Starting at the line below holding "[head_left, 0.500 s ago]" and stopping at the line holding "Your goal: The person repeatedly", print every line exactly, both ends included, and leave the rest out.

• **Dataset excerpts**
★ ★ ★ ★ ★

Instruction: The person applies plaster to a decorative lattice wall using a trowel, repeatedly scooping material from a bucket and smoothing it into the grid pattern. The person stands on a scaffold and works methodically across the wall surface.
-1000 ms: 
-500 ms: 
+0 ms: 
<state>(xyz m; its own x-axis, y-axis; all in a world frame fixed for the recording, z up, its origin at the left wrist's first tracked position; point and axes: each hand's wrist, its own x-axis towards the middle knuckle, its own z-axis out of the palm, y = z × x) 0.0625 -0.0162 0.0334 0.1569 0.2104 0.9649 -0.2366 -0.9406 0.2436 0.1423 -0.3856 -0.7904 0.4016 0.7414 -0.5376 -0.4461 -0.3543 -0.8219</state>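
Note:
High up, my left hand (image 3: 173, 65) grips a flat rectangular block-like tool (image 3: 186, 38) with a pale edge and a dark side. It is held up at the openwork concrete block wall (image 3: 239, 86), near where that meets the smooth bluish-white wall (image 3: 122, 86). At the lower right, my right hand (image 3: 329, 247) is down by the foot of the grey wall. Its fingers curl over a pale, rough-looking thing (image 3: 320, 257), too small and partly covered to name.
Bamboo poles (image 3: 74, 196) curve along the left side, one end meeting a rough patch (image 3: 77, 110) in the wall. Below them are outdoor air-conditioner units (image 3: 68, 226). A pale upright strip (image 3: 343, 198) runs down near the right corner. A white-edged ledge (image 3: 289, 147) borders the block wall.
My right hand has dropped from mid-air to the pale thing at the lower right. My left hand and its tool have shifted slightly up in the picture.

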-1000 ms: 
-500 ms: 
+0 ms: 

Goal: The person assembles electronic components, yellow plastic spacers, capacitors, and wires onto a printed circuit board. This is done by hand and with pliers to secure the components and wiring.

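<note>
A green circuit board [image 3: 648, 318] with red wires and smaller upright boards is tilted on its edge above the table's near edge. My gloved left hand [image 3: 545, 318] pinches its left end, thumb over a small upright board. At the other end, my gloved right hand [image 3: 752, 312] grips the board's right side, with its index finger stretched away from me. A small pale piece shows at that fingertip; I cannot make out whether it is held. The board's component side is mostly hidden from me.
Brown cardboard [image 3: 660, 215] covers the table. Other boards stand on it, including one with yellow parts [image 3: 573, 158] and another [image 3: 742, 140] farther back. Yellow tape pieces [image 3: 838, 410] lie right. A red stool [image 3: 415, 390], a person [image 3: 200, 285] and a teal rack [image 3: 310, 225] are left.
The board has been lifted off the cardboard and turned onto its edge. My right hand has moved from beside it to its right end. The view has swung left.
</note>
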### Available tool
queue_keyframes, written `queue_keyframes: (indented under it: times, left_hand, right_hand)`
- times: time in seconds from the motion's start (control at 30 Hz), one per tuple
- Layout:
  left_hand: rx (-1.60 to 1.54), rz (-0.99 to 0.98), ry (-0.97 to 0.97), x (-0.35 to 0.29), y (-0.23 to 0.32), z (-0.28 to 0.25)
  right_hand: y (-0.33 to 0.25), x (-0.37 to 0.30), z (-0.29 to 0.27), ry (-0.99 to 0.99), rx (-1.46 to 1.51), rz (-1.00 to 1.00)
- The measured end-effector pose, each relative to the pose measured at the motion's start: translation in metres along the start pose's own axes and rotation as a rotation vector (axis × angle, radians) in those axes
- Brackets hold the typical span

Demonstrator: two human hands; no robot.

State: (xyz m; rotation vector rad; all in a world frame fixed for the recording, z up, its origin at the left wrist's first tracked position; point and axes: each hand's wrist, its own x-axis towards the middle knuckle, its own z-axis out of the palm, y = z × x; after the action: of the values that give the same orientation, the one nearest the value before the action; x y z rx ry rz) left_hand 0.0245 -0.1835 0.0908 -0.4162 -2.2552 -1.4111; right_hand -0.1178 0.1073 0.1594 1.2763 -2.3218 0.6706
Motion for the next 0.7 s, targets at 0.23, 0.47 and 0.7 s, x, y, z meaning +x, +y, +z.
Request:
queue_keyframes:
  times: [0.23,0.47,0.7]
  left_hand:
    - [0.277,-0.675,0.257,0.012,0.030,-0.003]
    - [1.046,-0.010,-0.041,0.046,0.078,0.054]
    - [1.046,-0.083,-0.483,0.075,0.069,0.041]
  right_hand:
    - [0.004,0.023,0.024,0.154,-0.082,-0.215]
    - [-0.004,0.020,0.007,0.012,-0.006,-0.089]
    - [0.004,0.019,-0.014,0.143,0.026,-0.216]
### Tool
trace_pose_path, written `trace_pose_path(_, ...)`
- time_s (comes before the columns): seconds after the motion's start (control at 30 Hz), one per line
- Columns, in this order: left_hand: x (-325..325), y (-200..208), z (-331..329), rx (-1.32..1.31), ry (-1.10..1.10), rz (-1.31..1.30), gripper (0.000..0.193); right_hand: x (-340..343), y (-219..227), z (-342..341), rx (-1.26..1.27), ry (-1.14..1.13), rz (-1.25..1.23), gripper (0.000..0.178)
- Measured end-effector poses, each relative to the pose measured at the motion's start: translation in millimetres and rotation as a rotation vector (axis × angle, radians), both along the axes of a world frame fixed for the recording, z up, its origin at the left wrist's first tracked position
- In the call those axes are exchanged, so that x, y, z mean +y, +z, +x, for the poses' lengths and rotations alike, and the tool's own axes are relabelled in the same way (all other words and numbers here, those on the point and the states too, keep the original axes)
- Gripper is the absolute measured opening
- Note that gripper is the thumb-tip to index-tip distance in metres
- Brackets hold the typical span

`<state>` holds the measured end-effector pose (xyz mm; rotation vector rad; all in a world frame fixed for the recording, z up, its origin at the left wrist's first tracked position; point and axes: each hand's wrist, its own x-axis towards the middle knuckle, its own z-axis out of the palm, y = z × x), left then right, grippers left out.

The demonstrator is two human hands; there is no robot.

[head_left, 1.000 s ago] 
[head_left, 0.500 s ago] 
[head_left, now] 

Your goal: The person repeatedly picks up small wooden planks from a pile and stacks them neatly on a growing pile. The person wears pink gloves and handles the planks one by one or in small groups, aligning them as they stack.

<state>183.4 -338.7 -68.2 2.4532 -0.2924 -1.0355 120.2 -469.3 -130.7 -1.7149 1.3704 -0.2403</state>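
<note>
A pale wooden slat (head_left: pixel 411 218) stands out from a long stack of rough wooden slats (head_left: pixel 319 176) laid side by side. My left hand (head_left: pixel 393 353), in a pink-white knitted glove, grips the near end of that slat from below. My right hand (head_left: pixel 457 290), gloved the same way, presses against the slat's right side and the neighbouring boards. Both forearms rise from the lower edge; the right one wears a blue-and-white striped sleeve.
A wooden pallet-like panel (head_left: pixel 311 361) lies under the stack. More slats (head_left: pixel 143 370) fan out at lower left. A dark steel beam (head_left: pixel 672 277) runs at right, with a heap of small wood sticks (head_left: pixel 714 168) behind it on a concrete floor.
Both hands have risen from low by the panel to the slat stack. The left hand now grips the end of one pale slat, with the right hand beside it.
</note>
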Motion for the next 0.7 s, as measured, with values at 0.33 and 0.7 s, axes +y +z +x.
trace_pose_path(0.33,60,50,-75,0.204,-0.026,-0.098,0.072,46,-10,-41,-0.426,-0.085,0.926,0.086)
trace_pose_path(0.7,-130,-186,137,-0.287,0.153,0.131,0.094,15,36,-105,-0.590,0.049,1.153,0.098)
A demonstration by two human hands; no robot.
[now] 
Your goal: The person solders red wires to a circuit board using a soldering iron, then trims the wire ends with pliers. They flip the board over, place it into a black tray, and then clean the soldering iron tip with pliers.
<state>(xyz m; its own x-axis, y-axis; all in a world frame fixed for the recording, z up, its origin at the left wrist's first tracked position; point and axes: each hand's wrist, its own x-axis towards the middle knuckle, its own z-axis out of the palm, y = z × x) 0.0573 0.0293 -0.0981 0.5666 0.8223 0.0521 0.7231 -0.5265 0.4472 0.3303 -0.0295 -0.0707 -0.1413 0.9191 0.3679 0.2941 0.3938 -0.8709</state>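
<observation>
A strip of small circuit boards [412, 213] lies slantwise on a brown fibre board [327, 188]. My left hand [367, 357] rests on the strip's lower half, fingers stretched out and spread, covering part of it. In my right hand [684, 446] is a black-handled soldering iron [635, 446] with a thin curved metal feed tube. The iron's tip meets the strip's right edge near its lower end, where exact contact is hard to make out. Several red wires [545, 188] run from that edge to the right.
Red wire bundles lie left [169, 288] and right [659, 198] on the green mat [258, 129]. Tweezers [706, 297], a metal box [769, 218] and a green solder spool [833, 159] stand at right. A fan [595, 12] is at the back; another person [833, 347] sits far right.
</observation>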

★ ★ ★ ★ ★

• **WORKED SOLUTION**
[head_left, 0.500 s ago] 
[head_left, now] 

Your goal: The person repeatedly picks up small wooden planks from a pile and stacks them neatly on a growing pile. The person wears pink gloves and handles the planks one by one or in small groups, aligning them as they stack.

Nothing else is part of this answer.